Project description:Several published studies have reported the need to change the cutoff points of anthropometric indices for obesity. We therefore conducted a cross-sectional study to estimate anthropometric cutoff points predicting high coronary heart disease (CHD) risk in Korean adults. We analyzed the Korean National Health and Nutrition Examination Survey data from 2007 to 2010. A total of 21,399 subjects aged 20 to 79 yr were included in this study (9,204 men and 12,195 women).

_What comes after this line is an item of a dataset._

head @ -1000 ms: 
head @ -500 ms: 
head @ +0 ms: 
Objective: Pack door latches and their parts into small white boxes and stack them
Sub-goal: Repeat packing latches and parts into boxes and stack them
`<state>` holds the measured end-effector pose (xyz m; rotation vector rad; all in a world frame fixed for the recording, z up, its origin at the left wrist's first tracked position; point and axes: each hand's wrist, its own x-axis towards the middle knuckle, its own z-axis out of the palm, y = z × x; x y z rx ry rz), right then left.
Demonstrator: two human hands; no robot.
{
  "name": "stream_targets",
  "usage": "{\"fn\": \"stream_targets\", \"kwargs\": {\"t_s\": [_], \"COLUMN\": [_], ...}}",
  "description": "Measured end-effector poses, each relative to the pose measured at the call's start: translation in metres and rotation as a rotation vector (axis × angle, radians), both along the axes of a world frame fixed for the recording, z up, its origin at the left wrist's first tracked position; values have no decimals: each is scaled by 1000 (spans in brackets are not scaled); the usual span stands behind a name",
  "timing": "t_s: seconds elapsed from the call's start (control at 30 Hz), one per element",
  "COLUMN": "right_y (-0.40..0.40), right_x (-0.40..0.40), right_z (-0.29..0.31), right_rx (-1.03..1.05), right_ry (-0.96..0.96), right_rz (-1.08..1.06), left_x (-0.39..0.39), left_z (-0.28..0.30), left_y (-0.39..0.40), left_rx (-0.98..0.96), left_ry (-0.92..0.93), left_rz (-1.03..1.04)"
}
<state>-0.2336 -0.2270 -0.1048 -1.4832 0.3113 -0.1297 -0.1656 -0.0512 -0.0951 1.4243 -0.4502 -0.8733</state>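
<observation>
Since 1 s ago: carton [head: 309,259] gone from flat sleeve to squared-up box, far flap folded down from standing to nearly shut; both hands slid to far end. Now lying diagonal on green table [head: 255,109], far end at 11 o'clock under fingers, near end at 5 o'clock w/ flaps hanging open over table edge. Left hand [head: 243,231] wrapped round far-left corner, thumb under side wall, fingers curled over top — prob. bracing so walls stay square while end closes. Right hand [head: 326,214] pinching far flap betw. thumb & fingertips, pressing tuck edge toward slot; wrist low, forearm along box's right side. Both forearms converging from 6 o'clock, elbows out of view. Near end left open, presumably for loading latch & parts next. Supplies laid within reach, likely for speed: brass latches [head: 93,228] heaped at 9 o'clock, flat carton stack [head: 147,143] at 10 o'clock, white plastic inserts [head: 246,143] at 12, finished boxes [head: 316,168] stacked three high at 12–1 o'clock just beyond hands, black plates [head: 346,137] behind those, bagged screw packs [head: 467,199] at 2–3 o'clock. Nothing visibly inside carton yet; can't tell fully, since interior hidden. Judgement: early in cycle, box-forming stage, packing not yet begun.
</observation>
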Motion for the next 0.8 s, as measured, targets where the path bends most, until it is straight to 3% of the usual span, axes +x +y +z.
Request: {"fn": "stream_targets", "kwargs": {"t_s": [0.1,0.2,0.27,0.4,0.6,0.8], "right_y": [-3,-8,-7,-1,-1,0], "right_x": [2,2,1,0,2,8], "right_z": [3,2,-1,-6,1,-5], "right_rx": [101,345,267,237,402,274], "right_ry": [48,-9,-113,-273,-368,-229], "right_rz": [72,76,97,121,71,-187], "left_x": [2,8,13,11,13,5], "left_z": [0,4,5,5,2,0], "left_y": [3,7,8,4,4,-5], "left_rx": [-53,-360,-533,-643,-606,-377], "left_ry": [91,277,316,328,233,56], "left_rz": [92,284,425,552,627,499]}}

We calculated the 10-yr Framingham coronary heart disease risk score for all individuals. We then estimated receiver-operating characteristic (ROC) curves for body mass index (BMI), waist circumference, and waist-to-height ratio to predict a 10-yr CHD risk of 20% or more. For sensitivity analysis, we conducted the same analysis for a 10-yr CHD risk of 10% or more. For a CHD risk of 20% or more, the area under the curve of waist-to-height ratio was the highest, followed by waist circumference and BMI. The optimal cutoff points in men and women were 22.7 kg/m(2) and 23.3 kg/m(2) for BMI, 83.2 cm and 79.7 cm for waist circumference, and 0.50 and 0.52 for waist-to-height ratio, respectively. In sensitivity analysis, the results were the same as those reported above except for BMI in women. Our results support the re-classification of anthropometric indices and suggest the clinical use of waist-to-height ratio as a marker for obesity in Korean adults.